_PROBLEM STATEMENT:_ Scan the entries below for the string "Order" and copy every line where it turns up.
==== DATA PROVIDED ====
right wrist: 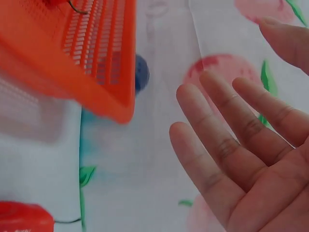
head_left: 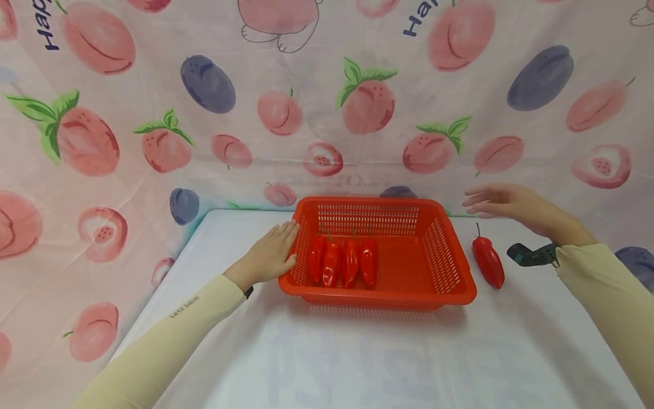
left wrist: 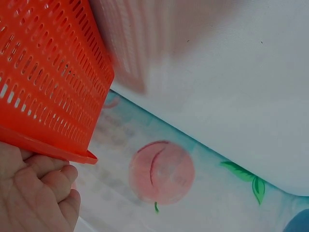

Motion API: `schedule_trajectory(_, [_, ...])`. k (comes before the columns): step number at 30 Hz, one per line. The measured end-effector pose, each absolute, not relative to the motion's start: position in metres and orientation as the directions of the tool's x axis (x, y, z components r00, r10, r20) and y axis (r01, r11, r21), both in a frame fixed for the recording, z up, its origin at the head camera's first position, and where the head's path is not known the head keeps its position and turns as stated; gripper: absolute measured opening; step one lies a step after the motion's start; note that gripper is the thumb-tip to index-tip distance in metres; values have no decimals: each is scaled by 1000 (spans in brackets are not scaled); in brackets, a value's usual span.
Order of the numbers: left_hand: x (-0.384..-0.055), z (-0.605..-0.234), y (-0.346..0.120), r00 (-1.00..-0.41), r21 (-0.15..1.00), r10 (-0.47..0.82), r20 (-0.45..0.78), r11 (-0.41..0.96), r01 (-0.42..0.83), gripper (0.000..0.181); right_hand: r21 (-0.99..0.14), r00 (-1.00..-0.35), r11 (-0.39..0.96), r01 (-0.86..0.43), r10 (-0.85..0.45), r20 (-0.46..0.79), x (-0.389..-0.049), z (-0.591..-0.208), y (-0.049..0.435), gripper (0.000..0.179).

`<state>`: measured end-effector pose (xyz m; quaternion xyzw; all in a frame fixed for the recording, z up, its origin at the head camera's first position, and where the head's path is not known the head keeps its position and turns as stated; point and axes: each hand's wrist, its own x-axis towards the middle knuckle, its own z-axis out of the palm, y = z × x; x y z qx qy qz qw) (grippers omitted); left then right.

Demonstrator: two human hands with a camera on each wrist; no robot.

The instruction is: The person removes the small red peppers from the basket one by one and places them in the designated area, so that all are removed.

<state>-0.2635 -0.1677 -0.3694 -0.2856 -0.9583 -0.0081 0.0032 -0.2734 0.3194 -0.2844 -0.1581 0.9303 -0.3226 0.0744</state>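
A red plastic basket (head_left: 370,298) with slotted walls stands on the white table. Several glossy red chili peppers (head_left: 350,261) lie side by side in its left half, stems toward the back. My left hand (head_left: 268,253) rests on the basket's left rim, palm down, with the fingertips right at the edge in the left wrist view. Another red chili pepper (head_left: 488,262) lies on the table to the right of the basket. Raised above and behind that pepper, my right hand (head_left: 516,207) holds nothing; its fingers (right wrist: 219,145) are spread and nearly straight in the right wrist view.
A cloth backdrop (head_left: 327,68) printed with peaches and plums hangs behind the white table (head_left: 245,352). A dark device (head_left: 531,255) is strapped to the right wrist, over the table beside the loose pepper.
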Motion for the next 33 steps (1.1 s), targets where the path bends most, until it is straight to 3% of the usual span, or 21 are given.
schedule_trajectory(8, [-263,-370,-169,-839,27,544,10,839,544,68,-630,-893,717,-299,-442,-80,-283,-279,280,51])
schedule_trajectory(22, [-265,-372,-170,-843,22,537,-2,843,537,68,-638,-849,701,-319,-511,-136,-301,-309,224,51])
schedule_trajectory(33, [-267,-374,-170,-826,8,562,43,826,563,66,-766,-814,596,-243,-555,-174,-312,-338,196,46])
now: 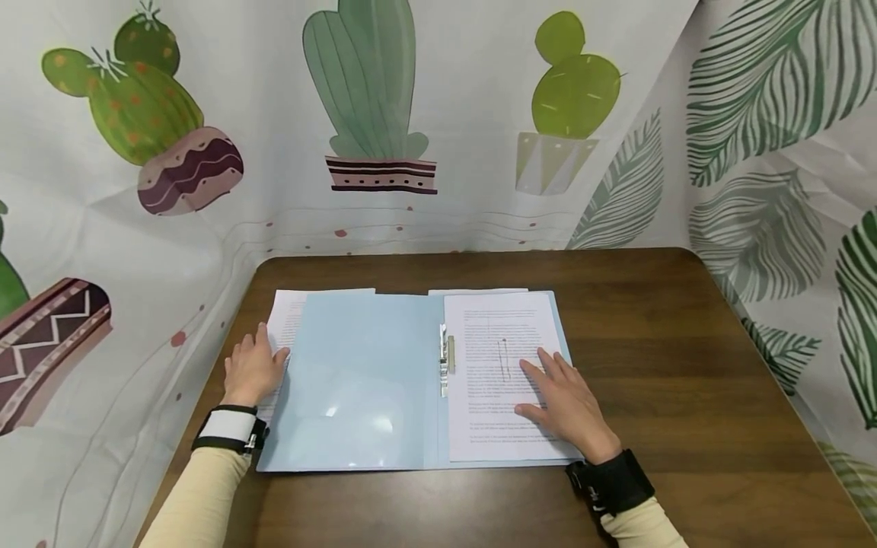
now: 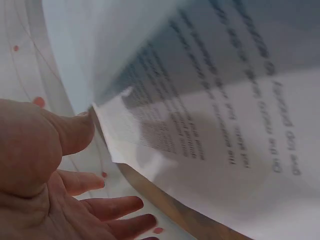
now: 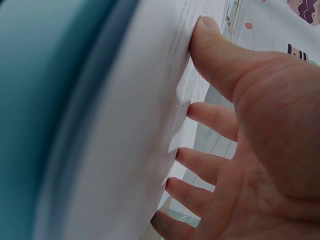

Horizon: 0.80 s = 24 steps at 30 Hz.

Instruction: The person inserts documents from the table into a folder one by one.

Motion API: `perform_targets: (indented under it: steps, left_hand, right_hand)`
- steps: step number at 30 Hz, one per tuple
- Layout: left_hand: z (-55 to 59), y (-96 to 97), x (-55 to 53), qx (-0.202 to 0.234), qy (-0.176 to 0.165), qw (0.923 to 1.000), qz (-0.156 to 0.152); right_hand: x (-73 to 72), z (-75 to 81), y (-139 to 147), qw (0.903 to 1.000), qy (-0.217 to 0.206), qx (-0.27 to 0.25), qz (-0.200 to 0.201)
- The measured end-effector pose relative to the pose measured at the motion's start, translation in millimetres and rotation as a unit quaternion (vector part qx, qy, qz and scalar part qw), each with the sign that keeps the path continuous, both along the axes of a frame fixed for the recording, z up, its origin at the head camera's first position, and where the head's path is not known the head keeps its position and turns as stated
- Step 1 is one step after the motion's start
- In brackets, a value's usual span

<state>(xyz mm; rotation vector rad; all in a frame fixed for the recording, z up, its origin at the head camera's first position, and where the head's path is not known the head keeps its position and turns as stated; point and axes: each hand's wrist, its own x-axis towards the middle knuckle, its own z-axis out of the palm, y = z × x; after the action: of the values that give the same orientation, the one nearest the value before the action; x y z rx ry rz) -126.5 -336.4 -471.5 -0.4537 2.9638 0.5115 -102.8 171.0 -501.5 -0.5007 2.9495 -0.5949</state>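
Fingers [image 3: 202,164] of both hands lie extended and apart, gripping nothing.
We record the blue folder [image 1: 363,358] open on the counter [image 1: 651,335]; the right hand [image 1: 572,403] rests on its printed page [image 1: 486,426], the left hand [image 1: 252,371] is at the folder's left edge, beside protruding sheets [image 1: 285,316].

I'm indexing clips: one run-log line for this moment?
folder: open on table | left hand: by its left edge | right hand: touching printed sheet
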Motion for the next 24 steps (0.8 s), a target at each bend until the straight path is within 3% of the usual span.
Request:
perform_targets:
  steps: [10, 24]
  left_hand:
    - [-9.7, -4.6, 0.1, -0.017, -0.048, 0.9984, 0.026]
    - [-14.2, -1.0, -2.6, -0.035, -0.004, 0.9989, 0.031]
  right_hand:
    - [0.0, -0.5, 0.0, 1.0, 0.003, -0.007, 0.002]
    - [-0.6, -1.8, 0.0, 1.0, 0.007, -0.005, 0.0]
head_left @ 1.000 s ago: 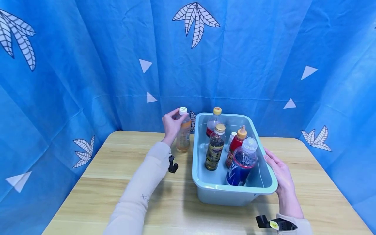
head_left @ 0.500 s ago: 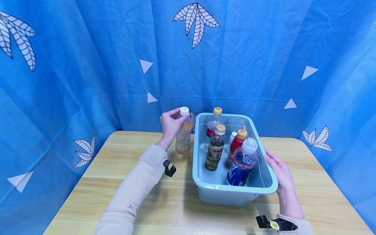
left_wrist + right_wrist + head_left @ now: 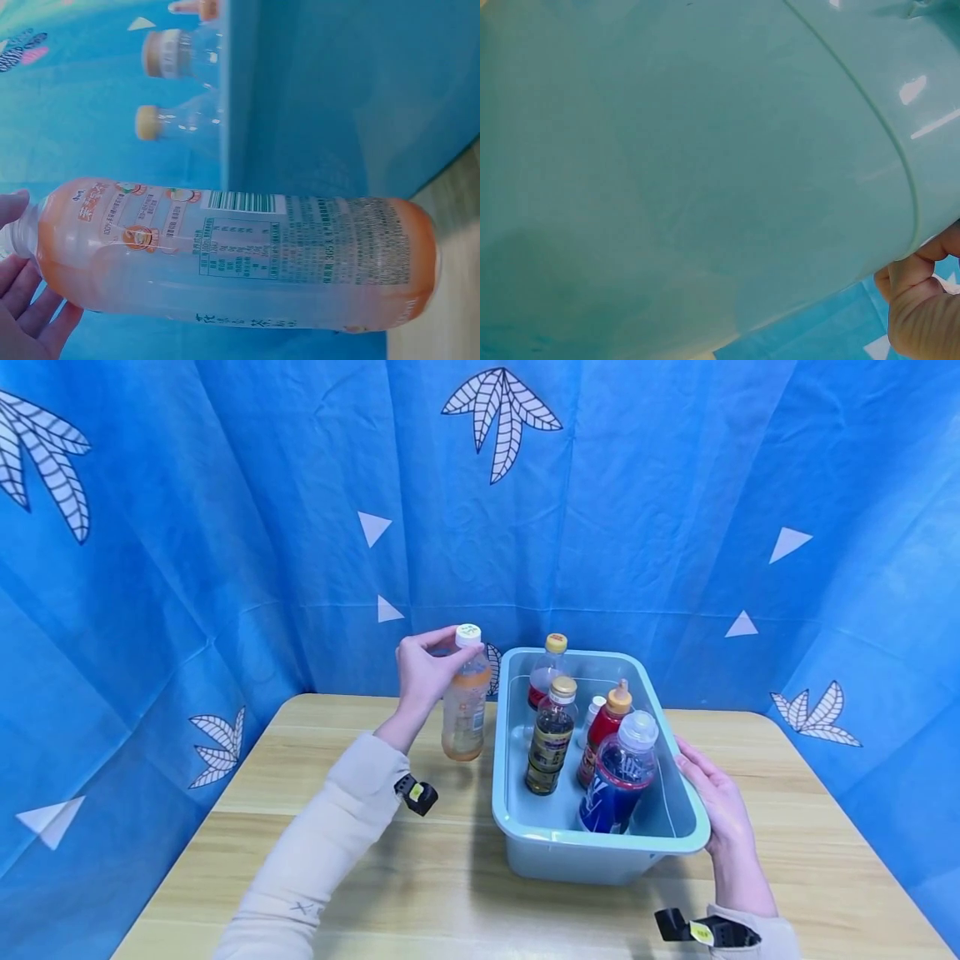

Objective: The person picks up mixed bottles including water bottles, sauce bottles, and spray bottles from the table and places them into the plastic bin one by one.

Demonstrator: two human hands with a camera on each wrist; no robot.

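Observation:
My left hand (image 3: pixel 426 675) pinches a clear plastic drink bottle (image 3: pixel 463 714) by its neck, just under the white cap. The bottle, with orange bands and a printed label, stands nearly upright left of a light blue plastic tub (image 3: pixel 577 860). In the left wrist view, this bottle (image 3: pixel 240 259) lies across the picture, fingers and thumb around its neck. Whether its base touches the table cannot be told. My right hand (image 3: pixel 716 797) grips the tub's right rim. In the right wrist view, the tub wall (image 3: pixel 705 165) hides most of that hand (image 3: pixel 922 307).
Inside the tub stand a yellow-capped bottle (image 3: pixel 546 681), a gold-capped bottle of dark liquid (image 3: pixel 551 747), a red squeeze bottle (image 3: pixel 603 727), a blue-labelled bottle (image 3: pixel 615 789) and a small white-capped bottle (image 3: pixel 592 714). A blue curtain (image 3: pixel 645 510) hangs behind the wooden table (image 3: pixel 337 760).
My left hand and forearm have shifted left and slightly toward me, the drink bottle moving a little with them. The right hand and the tub have stayed in place.

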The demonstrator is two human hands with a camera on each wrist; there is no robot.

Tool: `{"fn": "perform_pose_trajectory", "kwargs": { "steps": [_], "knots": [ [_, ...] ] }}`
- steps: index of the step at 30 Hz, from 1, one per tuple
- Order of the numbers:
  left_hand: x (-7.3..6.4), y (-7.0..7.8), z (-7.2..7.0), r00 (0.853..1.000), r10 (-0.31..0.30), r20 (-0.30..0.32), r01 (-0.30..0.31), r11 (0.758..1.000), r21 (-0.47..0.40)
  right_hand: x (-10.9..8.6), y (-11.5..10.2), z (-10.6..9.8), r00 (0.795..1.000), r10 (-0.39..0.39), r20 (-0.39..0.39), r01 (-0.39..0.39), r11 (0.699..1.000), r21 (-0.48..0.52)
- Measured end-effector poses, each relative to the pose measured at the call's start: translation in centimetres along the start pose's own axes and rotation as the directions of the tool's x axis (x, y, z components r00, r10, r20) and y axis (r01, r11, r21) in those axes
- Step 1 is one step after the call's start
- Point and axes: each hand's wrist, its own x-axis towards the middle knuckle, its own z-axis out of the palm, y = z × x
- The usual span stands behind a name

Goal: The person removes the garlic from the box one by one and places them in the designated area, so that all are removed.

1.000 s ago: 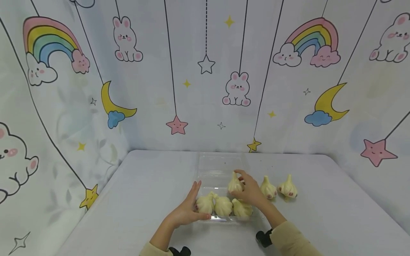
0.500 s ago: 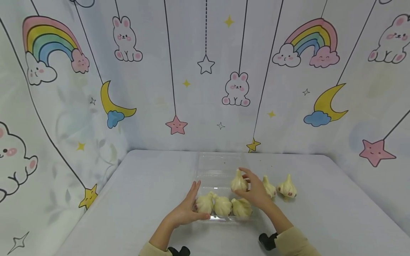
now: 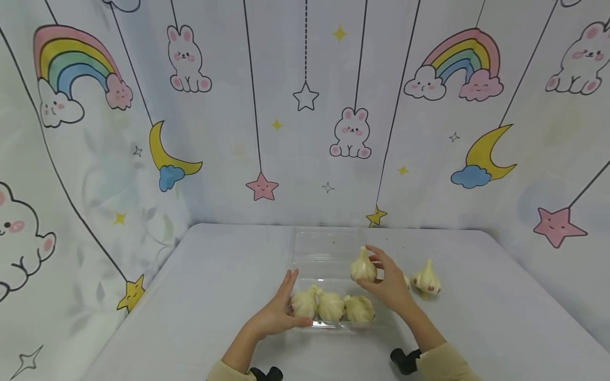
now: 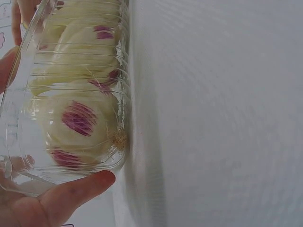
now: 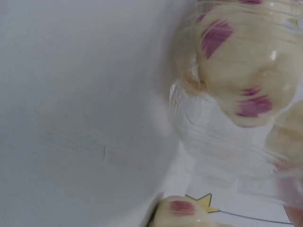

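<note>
My right hand (image 3: 393,286) pinches a garlic bulb (image 3: 364,267) between thumb and fingers, stem up, over the right rear of a clear plastic box (image 3: 329,324). Three garlic bulbs stand in a row along the box's front: left (image 3: 303,304), middle (image 3: 331,307) and right (image 3: 359,308). At the box's front left corner rests my left hand (image 3: 271,317), fingers straight along the left end and thumb across the front. The left wrist view shows a finger (image 4: 78,191) against the end wall, beside the purple-marked near bulb (image 4: 75,127).
Behind the box its clear lid (image 3: 326,246) lies folded back on the white table (image 3: 229,264). To the right stands another garlic bulb (image 3: 427,278). One more bulb (image 3: 407,282) is mostly hidden behind my right hand. A cartoon-printed curtain (image 3: 229,132) rises behind the table.
My right hand has moved to the right and slightly away with the garlic bulb, now covering most of one bulb on the table. The left hand and box have stayed put.
</note>
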Motion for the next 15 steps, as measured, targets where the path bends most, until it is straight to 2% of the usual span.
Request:
{"fn": "perform_pose_trajectory", "kwargs": {
  "steps": [15],
  "knots": [
    [0.1,-0.1,0.1,1.0,0.01,-0.001,-0.01,1.0,0.021,-0.5,0.7,-2.8,0.998,-0.003,-0.063,0.004,1.0,0.021]
  ]
}}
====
_EXERCISE RESULT:_
Order of the numbers: left_hand: x (-0.384..-0.055), z (-0.605..-0.234), y (-0.346..0.120), r00 (-1.00..-0.41), r21 (-0.15..1.00), r10 (-0.47..0.82), r20 (-0.45..0.78), r11 (-0.41..0.96), r01 (-0.42..0.83), gripper (0.000..0.181); right_hand: r21 (-0.99..0.14), r00 (-1.00..-0.35), r11 (-0.39..0.96), r01 (-0.86..0.43), r10 (-0.85..0.45), r20 (-0.46..0.79), x (-0.389..-0.049), z (-0.591..-0.208), y (-0.049..0.435), gripper (0.000..0.179).
- Order of the numbers:

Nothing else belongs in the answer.